→ **BRIEF**
Of the entries below, restate word for word only the section that runs from the line with "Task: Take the" to the line with "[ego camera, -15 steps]", counting both ends.

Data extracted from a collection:
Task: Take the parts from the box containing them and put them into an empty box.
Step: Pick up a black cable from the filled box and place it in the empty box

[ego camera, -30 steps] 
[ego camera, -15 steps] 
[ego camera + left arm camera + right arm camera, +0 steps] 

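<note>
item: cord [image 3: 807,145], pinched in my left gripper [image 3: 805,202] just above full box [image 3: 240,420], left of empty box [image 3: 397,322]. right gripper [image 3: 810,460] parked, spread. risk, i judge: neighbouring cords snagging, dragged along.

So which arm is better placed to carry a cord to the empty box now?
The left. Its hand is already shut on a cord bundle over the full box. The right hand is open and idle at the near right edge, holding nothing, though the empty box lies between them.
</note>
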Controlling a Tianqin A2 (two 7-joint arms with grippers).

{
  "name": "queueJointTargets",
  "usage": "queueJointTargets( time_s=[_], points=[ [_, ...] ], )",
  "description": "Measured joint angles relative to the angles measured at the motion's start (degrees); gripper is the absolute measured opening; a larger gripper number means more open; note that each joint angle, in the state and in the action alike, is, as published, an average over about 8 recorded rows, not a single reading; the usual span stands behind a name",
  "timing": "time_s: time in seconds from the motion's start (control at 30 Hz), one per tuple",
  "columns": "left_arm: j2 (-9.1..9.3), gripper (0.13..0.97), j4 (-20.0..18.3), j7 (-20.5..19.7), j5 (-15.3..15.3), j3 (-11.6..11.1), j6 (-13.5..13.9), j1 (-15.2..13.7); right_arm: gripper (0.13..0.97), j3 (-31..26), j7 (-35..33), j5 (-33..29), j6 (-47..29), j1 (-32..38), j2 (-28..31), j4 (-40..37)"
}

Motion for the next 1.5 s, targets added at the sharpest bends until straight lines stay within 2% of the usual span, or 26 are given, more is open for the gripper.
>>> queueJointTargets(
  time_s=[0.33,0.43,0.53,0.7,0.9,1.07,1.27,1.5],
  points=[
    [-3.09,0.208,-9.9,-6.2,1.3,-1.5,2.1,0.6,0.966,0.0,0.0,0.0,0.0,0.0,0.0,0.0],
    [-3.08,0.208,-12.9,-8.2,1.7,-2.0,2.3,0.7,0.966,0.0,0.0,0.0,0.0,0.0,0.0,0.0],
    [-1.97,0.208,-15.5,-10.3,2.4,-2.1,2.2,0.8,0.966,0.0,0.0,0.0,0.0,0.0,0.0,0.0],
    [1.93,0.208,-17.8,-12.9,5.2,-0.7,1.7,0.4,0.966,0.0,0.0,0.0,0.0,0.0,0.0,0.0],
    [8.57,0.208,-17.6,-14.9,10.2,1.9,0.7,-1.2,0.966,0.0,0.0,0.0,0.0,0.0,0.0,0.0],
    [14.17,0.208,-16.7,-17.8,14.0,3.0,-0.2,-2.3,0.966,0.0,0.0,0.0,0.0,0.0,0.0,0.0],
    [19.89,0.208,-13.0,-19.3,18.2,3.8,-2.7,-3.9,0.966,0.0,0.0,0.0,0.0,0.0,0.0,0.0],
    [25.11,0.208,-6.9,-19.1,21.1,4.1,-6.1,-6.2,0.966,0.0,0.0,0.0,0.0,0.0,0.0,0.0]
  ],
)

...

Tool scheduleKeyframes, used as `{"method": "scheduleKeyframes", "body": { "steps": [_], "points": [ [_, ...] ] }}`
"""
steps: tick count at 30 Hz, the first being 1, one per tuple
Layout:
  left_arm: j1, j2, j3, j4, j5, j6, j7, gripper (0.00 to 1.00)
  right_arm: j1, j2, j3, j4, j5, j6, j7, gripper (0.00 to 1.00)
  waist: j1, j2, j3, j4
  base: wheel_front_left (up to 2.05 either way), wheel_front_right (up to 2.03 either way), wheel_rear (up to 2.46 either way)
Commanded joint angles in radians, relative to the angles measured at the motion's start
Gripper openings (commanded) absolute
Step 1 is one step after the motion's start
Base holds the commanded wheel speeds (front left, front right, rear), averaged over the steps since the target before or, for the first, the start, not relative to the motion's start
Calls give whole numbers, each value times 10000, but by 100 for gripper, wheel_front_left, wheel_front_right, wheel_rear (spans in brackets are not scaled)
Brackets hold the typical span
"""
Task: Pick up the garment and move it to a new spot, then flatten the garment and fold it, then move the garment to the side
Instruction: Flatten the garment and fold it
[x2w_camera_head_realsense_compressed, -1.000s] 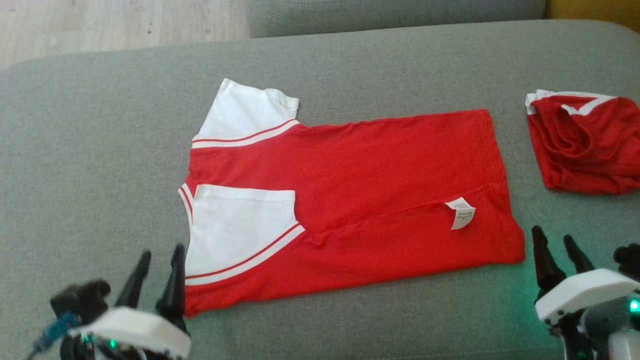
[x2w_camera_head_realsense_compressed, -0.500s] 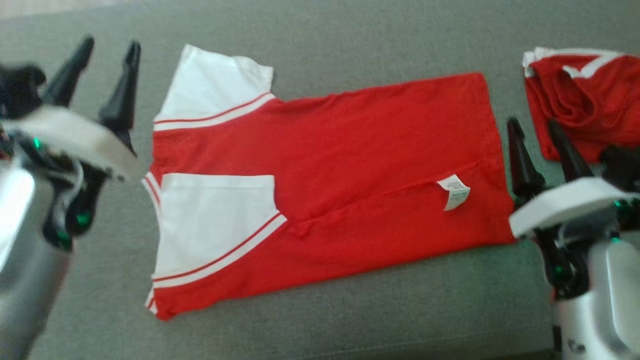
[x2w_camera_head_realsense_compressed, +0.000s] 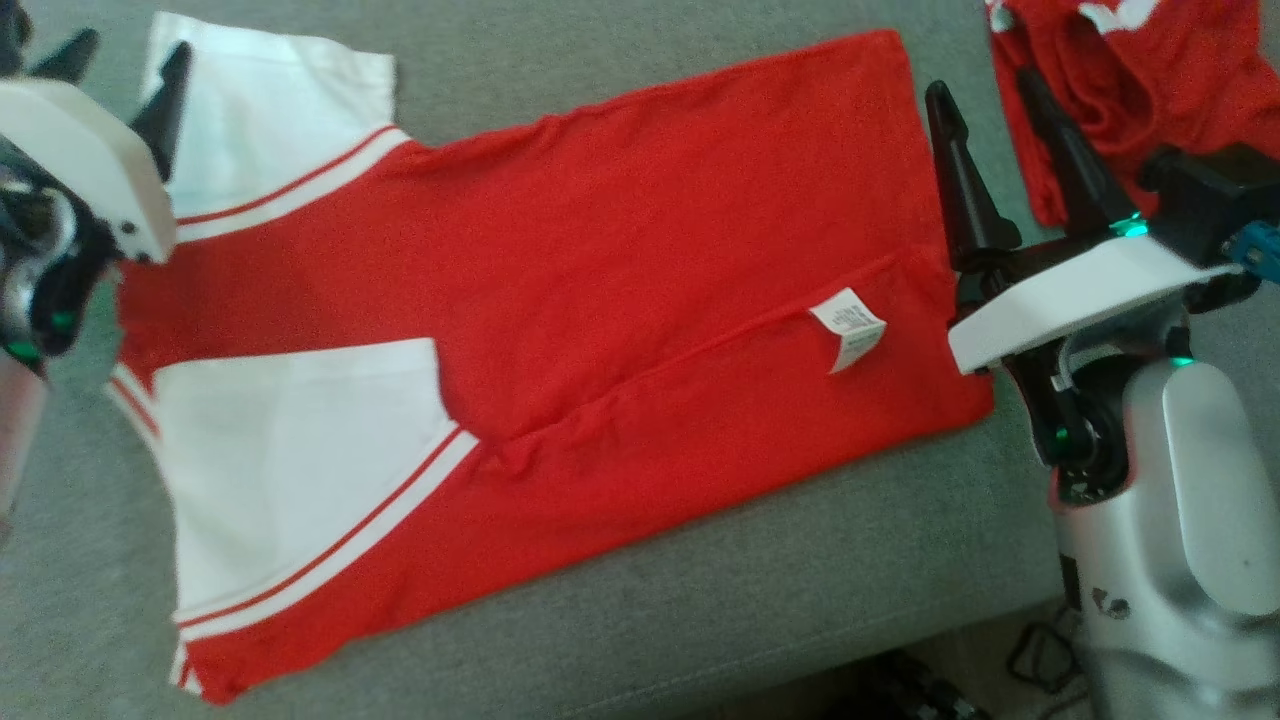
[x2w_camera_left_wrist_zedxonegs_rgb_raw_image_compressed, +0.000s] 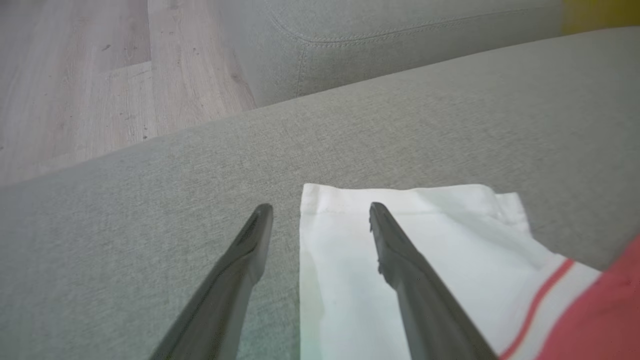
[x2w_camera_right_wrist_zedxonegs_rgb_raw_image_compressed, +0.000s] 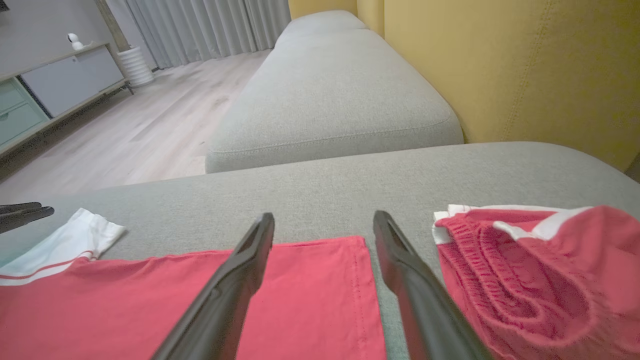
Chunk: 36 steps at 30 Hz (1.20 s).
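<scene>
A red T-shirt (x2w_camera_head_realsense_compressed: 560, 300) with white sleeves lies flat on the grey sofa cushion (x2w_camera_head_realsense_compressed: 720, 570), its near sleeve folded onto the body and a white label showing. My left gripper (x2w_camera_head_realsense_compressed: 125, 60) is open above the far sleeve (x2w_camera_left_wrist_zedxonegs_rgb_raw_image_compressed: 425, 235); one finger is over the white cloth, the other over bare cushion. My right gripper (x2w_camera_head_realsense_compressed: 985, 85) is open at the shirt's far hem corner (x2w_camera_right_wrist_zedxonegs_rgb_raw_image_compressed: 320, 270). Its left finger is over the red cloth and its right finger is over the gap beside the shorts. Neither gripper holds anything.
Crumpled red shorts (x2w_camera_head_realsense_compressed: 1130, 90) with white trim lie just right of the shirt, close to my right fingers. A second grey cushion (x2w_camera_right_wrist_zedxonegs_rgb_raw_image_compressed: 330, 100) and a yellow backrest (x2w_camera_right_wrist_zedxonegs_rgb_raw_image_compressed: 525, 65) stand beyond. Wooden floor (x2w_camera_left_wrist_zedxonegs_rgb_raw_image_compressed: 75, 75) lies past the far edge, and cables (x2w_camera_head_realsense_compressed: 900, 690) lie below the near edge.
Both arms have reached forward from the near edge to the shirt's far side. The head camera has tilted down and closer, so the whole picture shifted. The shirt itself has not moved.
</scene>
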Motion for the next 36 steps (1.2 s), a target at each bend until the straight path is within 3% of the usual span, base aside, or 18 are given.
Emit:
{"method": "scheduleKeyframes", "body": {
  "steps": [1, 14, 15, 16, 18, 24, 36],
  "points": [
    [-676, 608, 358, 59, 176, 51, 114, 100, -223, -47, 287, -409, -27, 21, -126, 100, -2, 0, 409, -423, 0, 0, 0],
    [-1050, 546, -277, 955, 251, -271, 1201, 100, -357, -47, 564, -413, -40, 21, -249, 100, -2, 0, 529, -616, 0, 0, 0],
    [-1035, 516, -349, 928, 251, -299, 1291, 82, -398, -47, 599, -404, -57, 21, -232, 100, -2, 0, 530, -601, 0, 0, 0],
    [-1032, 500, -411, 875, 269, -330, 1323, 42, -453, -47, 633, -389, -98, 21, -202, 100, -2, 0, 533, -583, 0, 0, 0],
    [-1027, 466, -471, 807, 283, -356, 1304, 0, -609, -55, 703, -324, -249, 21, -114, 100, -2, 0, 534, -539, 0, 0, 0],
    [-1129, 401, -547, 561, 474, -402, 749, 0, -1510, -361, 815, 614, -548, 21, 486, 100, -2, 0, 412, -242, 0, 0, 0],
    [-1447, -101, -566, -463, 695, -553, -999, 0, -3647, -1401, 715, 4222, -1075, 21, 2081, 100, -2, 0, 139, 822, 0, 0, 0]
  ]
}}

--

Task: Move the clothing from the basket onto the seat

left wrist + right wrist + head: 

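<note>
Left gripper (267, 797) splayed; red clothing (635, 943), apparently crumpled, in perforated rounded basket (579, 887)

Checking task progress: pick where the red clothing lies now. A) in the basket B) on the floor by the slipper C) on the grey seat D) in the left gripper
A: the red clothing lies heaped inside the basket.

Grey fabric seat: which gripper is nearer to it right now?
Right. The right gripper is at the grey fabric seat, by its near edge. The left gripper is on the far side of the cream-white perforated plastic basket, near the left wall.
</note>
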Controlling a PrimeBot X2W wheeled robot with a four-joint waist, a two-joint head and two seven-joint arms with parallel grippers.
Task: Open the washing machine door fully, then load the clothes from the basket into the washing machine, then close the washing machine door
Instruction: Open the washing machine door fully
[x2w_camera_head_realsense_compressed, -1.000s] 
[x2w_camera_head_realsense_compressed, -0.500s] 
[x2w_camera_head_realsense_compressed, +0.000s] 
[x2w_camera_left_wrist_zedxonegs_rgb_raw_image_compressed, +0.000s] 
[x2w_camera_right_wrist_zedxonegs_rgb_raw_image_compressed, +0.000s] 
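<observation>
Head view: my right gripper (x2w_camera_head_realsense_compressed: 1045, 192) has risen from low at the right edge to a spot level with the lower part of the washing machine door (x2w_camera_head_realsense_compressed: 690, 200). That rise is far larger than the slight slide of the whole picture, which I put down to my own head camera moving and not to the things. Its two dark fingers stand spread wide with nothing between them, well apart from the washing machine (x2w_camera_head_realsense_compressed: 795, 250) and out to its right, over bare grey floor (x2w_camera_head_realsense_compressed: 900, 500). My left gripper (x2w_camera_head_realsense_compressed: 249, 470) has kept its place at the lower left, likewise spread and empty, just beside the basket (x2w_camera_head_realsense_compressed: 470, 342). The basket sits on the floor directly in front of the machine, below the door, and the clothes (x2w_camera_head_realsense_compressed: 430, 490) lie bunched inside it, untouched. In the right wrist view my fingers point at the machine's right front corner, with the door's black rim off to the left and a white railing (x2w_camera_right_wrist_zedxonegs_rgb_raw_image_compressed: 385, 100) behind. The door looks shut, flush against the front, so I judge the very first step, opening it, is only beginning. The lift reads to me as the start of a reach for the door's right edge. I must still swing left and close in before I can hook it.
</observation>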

→ **EXERCISE OUTPUT**
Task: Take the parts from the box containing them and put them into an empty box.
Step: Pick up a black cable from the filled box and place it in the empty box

[ego camera, -30 steps] 
[ego camera, -15 steps] 

There is nothing more to add to the answer.